Copertina 1, il libro mai uscito. Non ricordo il giorno preciso, l’anno era il 2009. Con la Newton Compton avevo già pubblicato La donna che parlava con i morti (4000 copie di tiratura, più ristampa di 1500; ora ristampato da Golem). La casa editrice nella pubblicazione che fa per il suo quarantennale, annuncia l’uscita di Bastardo posto. Dopo l’editing e la definizione della copertina, ecco il gran giorno, o meglio quello che doveva essere il gran giorno: la stampa del libro. Ricevo però una mail. Meglio rinviare. Incasso il colpo dico: va bene… oddio, avevo anchje prenotato uno spazio al salone del libro, e la scrittrice Laura Costantini, che avrebbe dovuto presentarmi, aveva già prenotato e pagato il biglietto aereo. Comunque, dopo altri mesi di attesa, vedo che la Newton prende ancora tempo. Ci accordiamo per la restituzione del manoscritto.
Copertina 2, quella del libro che pubblicò Perdisa Pop nel 2010. Era andata così. Quando la Newton mi aveva firmato la liberatoria, avevo inviato il manoscritto a sei, sette editori. Il primo a rispondermi fu Luigi Bernardi, creatore della collana Perdisa Pop. Due giorni dopo mi arriva la proposta di pubblicazione da parte di un editore medio-piccolo, ma comunque più grande di Perdisa. Rispondo che pubblicherò con Luigi Bernardi. Forse fu un errore (uno dei miei tanti errori), forse no: perché ebbi la fortuna di trovare in Luigi un maestro e un amico.
Copertina 3, quella realizzata da Golem per il libro che uscirà il 25 gennaio. La foto della copertina nasce da un altra foto, della bravissima fotografa Marina Magri. Un autoscatto. Avrei voluto che fosse la foto della copertina del mio primo libro (Dicono di Clelia, con Mursia), ma non feci in tempo a farla passare in casa editrice. Avrei voluto insomma per copertina la schiena dell’amica blogger, e soprattutto bravissima fotografa, Marina Magri. Dicevo: il libro esce con Golem. C’è stato un altro editore che mesi fa si è fatto avanti, ma anche in questo caso ho risposto che Golem, e la sua ad Francesca Piazza (con la quale collaboro), vengono prima.

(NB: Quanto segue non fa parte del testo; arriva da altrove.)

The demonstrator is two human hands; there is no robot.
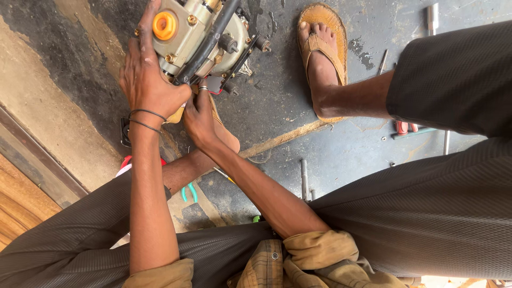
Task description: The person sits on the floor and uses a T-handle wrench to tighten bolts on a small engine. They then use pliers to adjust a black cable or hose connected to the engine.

Anni fa, in un’intervista dichiarai che per me scrivere è come respirare. Non è più così. E non sento la mancanza – o forse un po’ sì – della scrittura.
I motivi per cui non sta scrivendo? Credo siano essenzialmente due.
Durante il periodo del Covid provai un forte disagio per il clima di odio che si respirava. Di notte guardavo giornali di altri paesi. Rammento che feci un confronto: tra giornali italiani, dove in ogni pagina trovavi improperi contro i no vax, e quelli spagnoli, che la parola no vax non la citavano nemmeno.
Comunque durante il primo o secondo lockdown scrissi La suora. Una sera camminando col cane ricordo che mi domandai: dove vorresti essere ora? Chiusi gli occhi e… mi sorpresi. Invece di vedere il mio paese, Cortona, vidi il lago d’Orta. Tornai a casa e scrissi così il primo capitolo de La suora. Il protagonista vive solo, in una baita in Valsesia: era quello che sognano, credo. Lontano dalla pazza folla.
Secondo motivo. Da qualche anno vedo pochissima gente. Anni fa, quando facxevo il giornalista, invece ne incontravo. Poi la sera andavo nella solita birreria (di un paese vicino) dove leggevo, oppure correggevo bozze, ma ogni tanto mi concedevo delle pause e con qualcuno parlavo.
Oggi passo le mie giornale chiuso nel mio studio. Poca, pochissima attività giornalistica. Evuto gli inviti a incontri, tavole rotonde eccetera. Porto in giro il cane due volte al giorno, vado a trovare il mio vecchio, leggo parecchio, faccio degli editing, valuto degli inediti per la casa editrice Golem e aspetto il fine settimana quando mio figlio (15 anni a gennaio) gioca a basket. Lo porto pure agli allenamenti, ma sto in disparte, per conto mio.
Anni fa dicevo che per scrivere occorrono due cose: leggere tanto, leggere la vita. Ecco, mi sa che non sto più leggendo la vita. Del resto l’ho scritto nell’ultimo libro scritto, due anni fa, Il sentiero dei papaveri. Meglio il silenzio – è questo il senso del libro – al rumore dei social. Che frequento, sempre meno.
A gennaio, comunque esce un mio libro, ma è una ristampa: Bastardo posto. Magari domani ne parlo. E buone cose a chipassa di qui.